Но внимание Виктории, как человека, привыкшего оценивать мир через призму формы и содержания, привлек не сам купец. На его правом плече, вальяжно раскинувшись и свесив пухлые, серые лапки, восседал его фамильяр — тот самый суслик, о котором Марципан поминал накануне с таким глубоким презрением. Зверь этот был неестественно, уродливо жирен для своего природного естества; на его круглой голове был нелепо нахлобучен крошечный, расшитый дешевым стеклянным бисером картуз, а в передних лапах грызун держал кусок колотого сахара, который он с самым плотоядным видом грыз, осыпая купеческое сукно белыми крошками.

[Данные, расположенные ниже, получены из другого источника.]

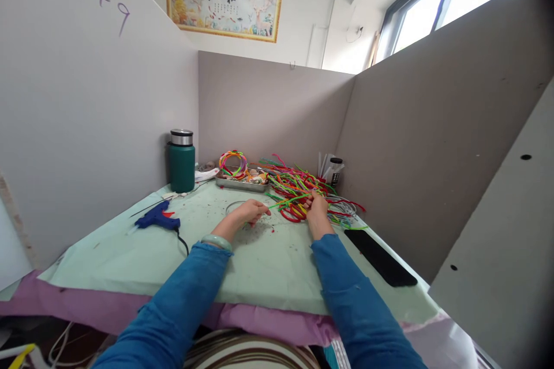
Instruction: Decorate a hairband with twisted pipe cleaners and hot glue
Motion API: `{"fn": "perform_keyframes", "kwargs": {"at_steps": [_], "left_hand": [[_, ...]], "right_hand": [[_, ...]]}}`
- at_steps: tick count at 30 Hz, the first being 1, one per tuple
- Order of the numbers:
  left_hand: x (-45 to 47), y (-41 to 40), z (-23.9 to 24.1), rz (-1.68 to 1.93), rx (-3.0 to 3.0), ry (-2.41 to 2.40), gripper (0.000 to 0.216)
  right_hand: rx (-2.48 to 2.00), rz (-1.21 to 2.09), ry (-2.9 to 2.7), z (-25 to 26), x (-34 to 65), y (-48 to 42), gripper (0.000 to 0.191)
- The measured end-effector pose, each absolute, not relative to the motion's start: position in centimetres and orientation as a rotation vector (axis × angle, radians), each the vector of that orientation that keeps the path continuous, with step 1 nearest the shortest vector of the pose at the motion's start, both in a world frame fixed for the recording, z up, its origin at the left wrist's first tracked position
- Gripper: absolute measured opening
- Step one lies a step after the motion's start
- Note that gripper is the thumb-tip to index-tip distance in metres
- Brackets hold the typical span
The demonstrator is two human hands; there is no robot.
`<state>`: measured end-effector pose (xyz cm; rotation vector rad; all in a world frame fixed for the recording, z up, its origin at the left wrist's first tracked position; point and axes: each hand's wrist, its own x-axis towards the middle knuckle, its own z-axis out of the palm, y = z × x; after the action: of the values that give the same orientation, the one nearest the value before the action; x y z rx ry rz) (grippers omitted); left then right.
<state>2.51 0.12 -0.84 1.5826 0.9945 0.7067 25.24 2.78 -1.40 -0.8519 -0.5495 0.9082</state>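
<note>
Between my two hands a thin bright green cord [289, 200] is stretched almost level above the table. My left hand [251, 212] is closed in a pinch at its left end, with a pale green bangle on that wrist. My right hand [317, 207] is closed around the cord's other end, at the front of a tangled pile of coloured cords [294, 181] in red, green, orange and yellow. A thin wire ring [234, 205] lies partly hidden behind my left hand.
A blue glue gun [158, 217] and a green bottle [182, 162] are on the left. At the back, a metal tray [242, 185] holds coloured hoops [232, 164] and small pieces. A black phone-like slab [381, 258] lies right. Partition walls enclose the table.
</note>
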Motion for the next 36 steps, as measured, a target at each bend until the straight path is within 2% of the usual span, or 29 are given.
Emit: {"fn": "perform_keyframes", "kwargs": {"at_steps": [4, 8, 12, 18, 26, 31, 36], "left_hand": [[2.5, 0.2, -0.7, 0.833, 1.495, 1.097, 0.023], [2.8, 0.3, -0.6, 0.883, 1.463, 1.159, 0.018], [3.2, 0.0, -0.6, 0.877, 1.534, 1.225, 0.019], [3.2, 0.1, -0.8, 0.89, 1.591, 1.159, 0.024], [3.1, -0.6, -0.6, 0.679, 1.7, 0.796, 0.042], [3.3, -0.2, -0.8, 0.696, 1.743, 0.997, 0.026], [3.1, 1.1, -1.4, 0.787, 1.701, 1.277, 0.018]], "right_hand": [[-0.826, 0.999, -0.712, -1.7, 24.6, 2.6, 0.028], [-0.925, 1.153, -1.108, -2.3, 21.2, 2.0, 0.03], [-0.975, 1.026, -1.402, -3.0, 18.6, 1.7, 0.035], [-1.127, 0.911, -1.207, -3.1, 19.1, 2.4, 0.042], [-1.069, 1.15, -0.821, -2.5, 20.2, 2.5, 0.034], [-1.141, 1.099, -0.768, -2.6, 20.9, 2.5, 0.032], [-1.28, 1.1, -1.115, -2.6, 20.2, 1.8, 0.043]]}}
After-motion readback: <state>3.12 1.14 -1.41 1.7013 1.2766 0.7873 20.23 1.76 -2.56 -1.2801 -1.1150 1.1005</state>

— Ну что, Агафья Тихоновна, — гулким, чахоточным басом начал купец, даже не подумав снять шапку перед лампадой. — Погоревала, поплакала у гроба матушки, пора и честь знать. Пульхерия Ивановна, упокой Господь её душеньку, перед самой кончиной у меня под залог этой вот избушки сорок рублей серебром взять изволила на докторов купеческих. Срок истёк вчерась во время вечерни. Вынь да положь мне сорок целковых, девка, либо собирай свои пожитки и выметайся на Охтинский проспект, а я сюда дворника Михея поселю в счет недоимок.